▶ Task to complete
Reproduce every line of the data, exactly and without its pictures.

::: Data provided :::

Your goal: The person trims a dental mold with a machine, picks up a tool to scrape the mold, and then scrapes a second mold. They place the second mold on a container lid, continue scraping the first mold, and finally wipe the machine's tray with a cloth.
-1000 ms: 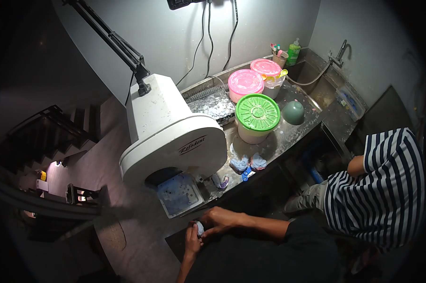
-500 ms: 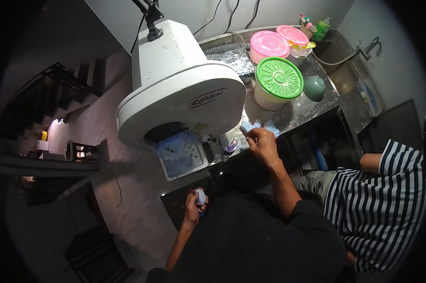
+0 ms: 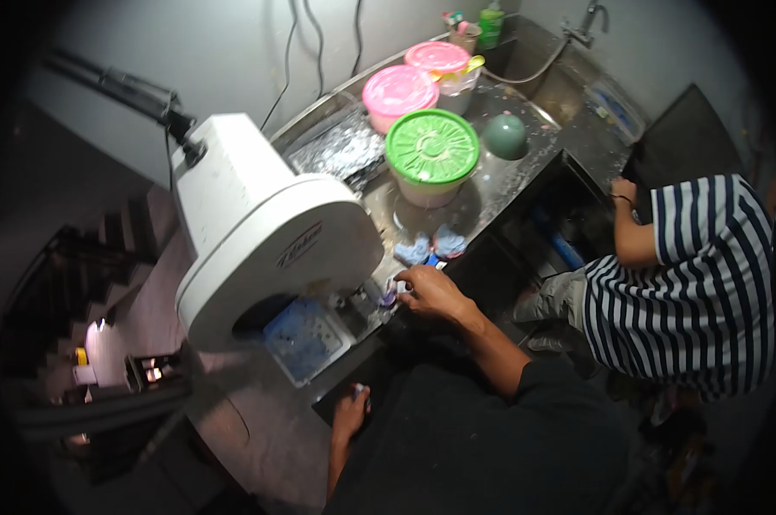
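Observation:
My left hand, low in front of the white trimmer machine, is closed round a pale blue dental plaster cast, mostly hidden by the fingers. At the counter's front edge, my right hand has its fingertips closed on a purple and white piece that looks like a dental impression. Just beyond that hand lie two light blue plaster casts, one on the left and one on the right, with a small blue item between them.
A blue-stained tray sits under the machine's opening. Behind the casts stand a green-lidded tub, pink-lidded tubs and a green rubber bowl. A sink is at the back right. A person in a striped shirt is at the right.
My right hand has moved from the light blue casts to the purple and white piece. The view has shifted. The other person's forearm and hand now show by the cabinet.

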`<state>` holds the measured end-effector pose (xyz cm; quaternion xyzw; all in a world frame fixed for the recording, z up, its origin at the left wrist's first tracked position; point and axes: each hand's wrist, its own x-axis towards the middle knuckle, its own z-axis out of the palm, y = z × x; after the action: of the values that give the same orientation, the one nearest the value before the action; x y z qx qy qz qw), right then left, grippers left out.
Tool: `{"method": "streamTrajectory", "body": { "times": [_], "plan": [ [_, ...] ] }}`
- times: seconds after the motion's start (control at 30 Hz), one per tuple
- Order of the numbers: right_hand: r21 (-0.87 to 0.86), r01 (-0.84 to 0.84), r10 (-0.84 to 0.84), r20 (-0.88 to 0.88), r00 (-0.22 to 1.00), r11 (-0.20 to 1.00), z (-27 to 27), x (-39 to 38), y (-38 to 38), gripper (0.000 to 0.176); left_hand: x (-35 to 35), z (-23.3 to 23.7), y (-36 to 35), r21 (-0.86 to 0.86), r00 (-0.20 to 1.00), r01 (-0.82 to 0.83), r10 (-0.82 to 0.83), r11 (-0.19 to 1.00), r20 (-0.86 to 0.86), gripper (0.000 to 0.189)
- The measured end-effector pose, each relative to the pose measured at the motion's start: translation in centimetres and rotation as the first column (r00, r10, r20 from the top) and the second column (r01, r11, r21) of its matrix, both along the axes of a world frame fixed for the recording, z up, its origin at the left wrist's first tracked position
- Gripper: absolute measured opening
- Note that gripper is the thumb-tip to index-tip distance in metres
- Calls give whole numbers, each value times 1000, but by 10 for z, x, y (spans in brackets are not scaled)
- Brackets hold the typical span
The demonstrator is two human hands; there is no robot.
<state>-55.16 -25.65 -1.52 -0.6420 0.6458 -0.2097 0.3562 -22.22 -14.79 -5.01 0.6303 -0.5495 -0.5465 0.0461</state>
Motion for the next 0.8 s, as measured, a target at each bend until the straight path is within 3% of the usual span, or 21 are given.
{"method": "streamTrajectory", "body": {
  "times": [0.03, 0.1, 0.17, 0.2, 0.3, 0.43, 0.57, 0.63, 0.7, 0.8],
  "plan": [
    [-66, 19, -17, 43, 999, 998, 3, -7, 1, 38, 5, 2, -5, 50, 998, 57, -58, 997, 21, 43],
    [-18, 22, -18, 197, 980, 1000, 18, -28, 2, 37, 20, 3, -10, 157, 985, 146, -159, 977, 71, 44],
    [-124, 36, 2, 291, 957, 992, 13, -56, -2, 33, 38, -1, -17, 209, 936, 316, -340, 925, 87, 42],
    [-57, 63, -39, 353, 935, 996, 27, -69, -8, 29, 46, -5, -19, 232, 904, 388, -418, 892, 96, 42],
    [69, 176, -183, 577, 796, 982, 77, -111, -28, 18, 69, -30, -17, 264, 926, 332, -366, 906, 93, 38],
    [-244, 522, -278, 627, 728, 817, 109, -175, -85, 11, 56, -31, -12, 291, 982, 130, -163, 948, 92, 38],
    [-435, 606, -313, 575, 756, 666, 133, -267, -179, 11, -3, -13, -23, 308, 996, -65, 42, 949, 79, 38],
    [-507, 583, -393, 439, 808, 635, 137, -325, -230, 11, -43, -2, -37, 314, 991, -126, 109, 941, 72, 38],
    [-475, 643, -408, 510, 757, 600, 127, -380, -289, 11, -79, 6, -53, 307, 989, -149, 135, 940, 65, 38],
    [-412, 711, -536, 469, 702, 570, 90, -461, -372, 14, -122, 18, -74, 302, 983, -180, 167, 936, 71, 38]
  ]
}}
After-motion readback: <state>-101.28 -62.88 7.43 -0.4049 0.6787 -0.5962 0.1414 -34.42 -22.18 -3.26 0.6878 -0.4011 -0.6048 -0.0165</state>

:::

▶ Your response
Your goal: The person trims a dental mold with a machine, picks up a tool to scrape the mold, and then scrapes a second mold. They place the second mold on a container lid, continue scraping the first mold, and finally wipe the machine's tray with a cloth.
-1000 ms: 
-500 ms: 
+0 ms: 
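Observation:
My left hand, low in front of the white trimmer machine, is closed round a pale blue dental plaster cast, mostly hidden by the fingers. At the counter's front edge, my right hand has its fingertips closed on a purple and white piece that looks like a dental impression. Just beyond that hand lie two light blue plaster casts, one on the left and one on the right, with a small blue item between them.
A blue-stained tray sits under the machine's opening. Behind the casts stand a green-lidded tub, pink-lidded tubs and a green rubber bowl. A sink is at the back right. A person in a striped shirt is at the right.
My right hand has moved from the light blue casts to the purple and white piece. The view has shifted. The other person's forearm and hand now show by the cabinet.
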
`<state>` holds the measured end-effector pose (xyz cm; quaternion xyzw; all in a world frame fixed for the recording, z up, its origin at the left wrist's first tracked position; point and axes: each hand's wrist, its own x-axis towards the middle knuckle, its own z-axis out of the palm, y = z × x; after the action: of the values that give the same orientation, the one nearest the value before the action; x y z qx qy qz qw), right then left, grippers left out.
Tool: `{"method": "streamTrajectory", "body": { "times": [_], "plan": [ [_, ...] ] }}`
- times: seconds after the motion's start (control at 30 Hz), one per tuple
- Order of the numbers: right_hand: r21 (-0.87 to 0.86), r01 (-0.84 to 0.84), r10 (-0.84 to 0.84), r20 (-0.88 to 0.88), r00 (-0.22 to 1.00), r11 (-0.20 to 1.00), z (-27 to 27), x (-39 to 38), y (-38 to 38), gripper (0.000 to 0.176); left_hand: x (-35 to 35), z (-23.3 to 23.7), y (-36 to 35), r21 (-0.86 to 0.86), r00 (-0.20 to 1.00), r01 (-0.82 to 0.83), r10 (-0.82 to 0.83), r11 (-0.19 to 1.00), r20 (-0.86 to 0.86), gripper (0.000 to 0.189)
- The measured end-effector pose, each relative to the pose measured at the motion's start: translation in centimetres and rotation as the first column (r00, r10, r20 from the top) and the second column (r01, r11, r21) of its matrix, both along the axes of a world frame fixed for the recording, z up, its origin at the left wrist's first tracked position
- Gripper: absolute measured opening
- Note that gripper is the thumb-tip to index-tip distance in metres
- Calls give whole numbers, each value times 1000, but by 10 for z, x, y (spans in brackets are not scaled)
- Brackets hold the typical span
The demonstrator is two human hands; there is no robot.
<state>-55.16 -25.65 -1.52 -0.6420 0.6458 -0.2097 0.3562 -22.22 -14.79 -5.01 0.6303 -0.5495 -0.5465 0.0461</state>
Motion for the next 0.8 s, as measured, a target at each bend until the straight path is within 3% of the usual span, or 21 are given.
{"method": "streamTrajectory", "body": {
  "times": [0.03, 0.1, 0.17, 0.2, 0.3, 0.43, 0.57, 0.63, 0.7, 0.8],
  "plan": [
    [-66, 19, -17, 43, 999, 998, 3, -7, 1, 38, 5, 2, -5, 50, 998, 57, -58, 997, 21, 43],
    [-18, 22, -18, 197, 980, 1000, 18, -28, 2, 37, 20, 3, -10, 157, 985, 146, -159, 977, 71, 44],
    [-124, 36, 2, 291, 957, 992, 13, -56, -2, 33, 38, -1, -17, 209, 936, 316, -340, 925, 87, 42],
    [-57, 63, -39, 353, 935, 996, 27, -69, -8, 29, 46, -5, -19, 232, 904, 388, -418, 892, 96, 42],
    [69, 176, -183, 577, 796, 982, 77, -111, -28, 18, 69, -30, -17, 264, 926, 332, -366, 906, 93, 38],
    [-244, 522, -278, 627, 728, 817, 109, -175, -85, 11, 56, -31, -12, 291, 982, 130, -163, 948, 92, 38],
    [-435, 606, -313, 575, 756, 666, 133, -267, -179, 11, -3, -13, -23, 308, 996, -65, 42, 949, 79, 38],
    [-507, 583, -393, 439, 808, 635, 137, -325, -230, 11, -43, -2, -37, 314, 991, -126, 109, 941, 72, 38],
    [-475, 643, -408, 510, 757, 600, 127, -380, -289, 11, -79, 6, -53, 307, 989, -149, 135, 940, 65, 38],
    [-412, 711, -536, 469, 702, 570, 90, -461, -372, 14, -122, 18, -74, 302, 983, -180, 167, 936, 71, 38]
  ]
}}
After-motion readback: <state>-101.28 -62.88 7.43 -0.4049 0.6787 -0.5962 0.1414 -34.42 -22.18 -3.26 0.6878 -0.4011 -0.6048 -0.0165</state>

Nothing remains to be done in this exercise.